Creating informed consent processes that honor patient autonomy without overburdening patients or physicians is a perennial challenge. Nowhere are these stressors and competing interests more visible than in intensive care units (ICUs). Some advocate bundled consent for common interventions to decrease time pressures and increase focus on goals of care.[1] Others express concern that the temporal delay between bundled consent and interventions may decrease comprehension and compromise informed consent.[2] To address these issues, we sought to describe consent practices within adult ICUs.

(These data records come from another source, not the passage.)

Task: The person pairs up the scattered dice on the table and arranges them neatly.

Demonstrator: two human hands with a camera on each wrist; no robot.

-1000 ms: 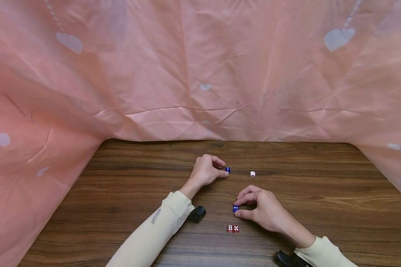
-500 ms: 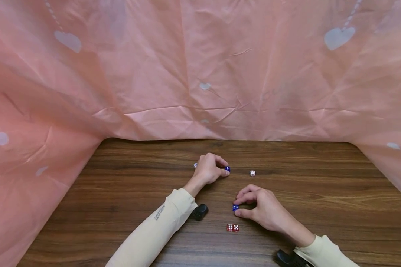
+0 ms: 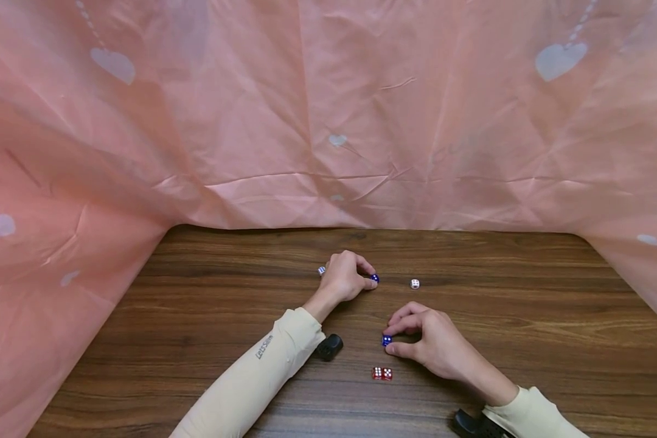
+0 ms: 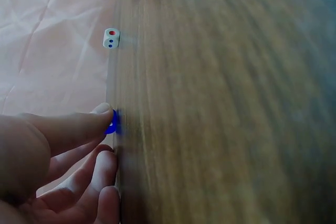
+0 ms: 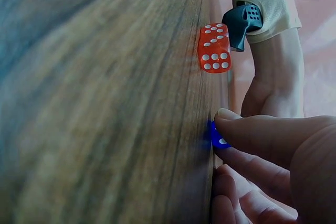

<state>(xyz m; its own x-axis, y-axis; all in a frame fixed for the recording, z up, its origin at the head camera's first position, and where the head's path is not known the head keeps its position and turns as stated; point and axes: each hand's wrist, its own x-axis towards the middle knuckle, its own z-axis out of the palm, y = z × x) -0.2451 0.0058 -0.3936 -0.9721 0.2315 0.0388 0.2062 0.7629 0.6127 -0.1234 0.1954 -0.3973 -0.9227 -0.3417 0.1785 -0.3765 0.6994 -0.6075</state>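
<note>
Near the far middle of the table, my left hand [image 3: 344, 277] pinches a blue die [image 3: 375, 278] between thumb and fingers; the left wrist view shows this blue die [image 4: 112, 123] at the tabletop, partly covered by the thumb. Closer in, my right hand [image 3: 437, 344] pinches another blue die [image 3: 387, 340], mostly hidden behind the thumb in the right wrist view [image 5: 218, 136]. Two red dice [image 3: 382, 373] sit side by side, touching, just nearer than the right hand's die. One white die [image 3: 414, 284] lies right of the left hand, and another white die [image 3: 321, 271] shows behind its knuckles.
A brown wood-grain table [image 3: 197, 316] carries all the dice. Pink cloth [image 3: 252, 121] with pale hearts encloses its back and sides. Black wrist devices are worn at the left sleeve [image 3: 330, 347] and the right sleeve [image 3: 473, 424].
My left hand has shifted slightly right and its fingers have closed on the far blue die. The white die behind that hand has come into view. My right hand has stayed put.
</note>
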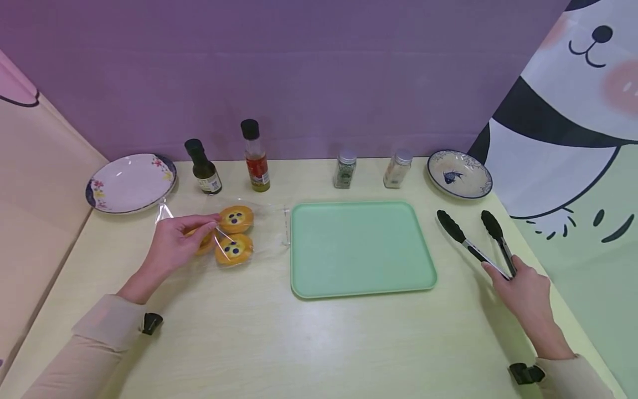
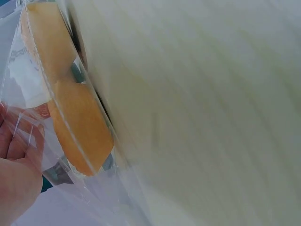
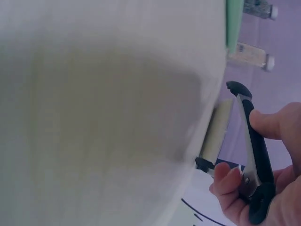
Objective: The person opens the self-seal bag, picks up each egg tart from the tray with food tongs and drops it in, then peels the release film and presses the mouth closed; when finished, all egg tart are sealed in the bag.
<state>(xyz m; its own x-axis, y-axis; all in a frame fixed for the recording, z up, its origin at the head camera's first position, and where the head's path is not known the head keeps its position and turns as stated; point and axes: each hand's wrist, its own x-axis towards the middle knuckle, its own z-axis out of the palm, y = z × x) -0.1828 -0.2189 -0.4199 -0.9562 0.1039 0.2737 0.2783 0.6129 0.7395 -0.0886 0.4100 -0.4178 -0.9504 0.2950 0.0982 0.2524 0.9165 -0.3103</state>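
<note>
On the left of the table, my left hand (image 1: 171,243) pinches a clear plastic bag (image 1: 273,230) between thumb and fingertips. Several round, orange-yellow pastries (image 1: 236,219) topped with dark blue berries show through its film. Up close in the left wrist view, the pastries (image 2: 84,127) lie behind the creased plastic, beside my fingers. Over at the right, my right hand (image 1: 529,296) grips a pair of tongs (image 1: 478,254) with black tips. The tongs' arms are spread apart and point away from me, and nothing is between the tips.
A pale green tray (image 1: 361,249) lies mid-table. Behind it stand two spice jars (image 1: 345,170), with two sauce bottles (image 1: 257,166) further left. A flowered oval plate (image 1: 132,183) sits back left; a blue-patterned dish (image 1: 471,169) sits back right. A purple wall backs the table.
</note>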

We included questions regarding consent in adult ICUs within a questionnaire administered to nurse managers of all ICUs in the state of Pennsylvania in the United States (US).[3] We asked whether their ICUs required separate consent, bundled consent, or no consent for 16 common interventions. We defined “bundled” as consent including at least one intervention with admission.
Among 223 eligible nurse managers, 136 (61%) completed the survey, representing 24 (18%) medical, 11 (8%) surgical, 77 (57%) combined medical/surgical, and 22 (16%) specialty ICUs (cardiac, burn, neurological, transplant, trauma) within 98 hospitals. Units had 3-42 beds (median 12) with 40-9000 (median 1050) annual admissions. Twenty-five percent (34/134) reported that patients or their surrogates were required to sign consent for ICU admission. Nineteen percent (25/134) reported utilizing a bundled consent. Figure 1 displays the proportions of ICUs that required separate consent, bundled consent, or no consent for 16 common interventions.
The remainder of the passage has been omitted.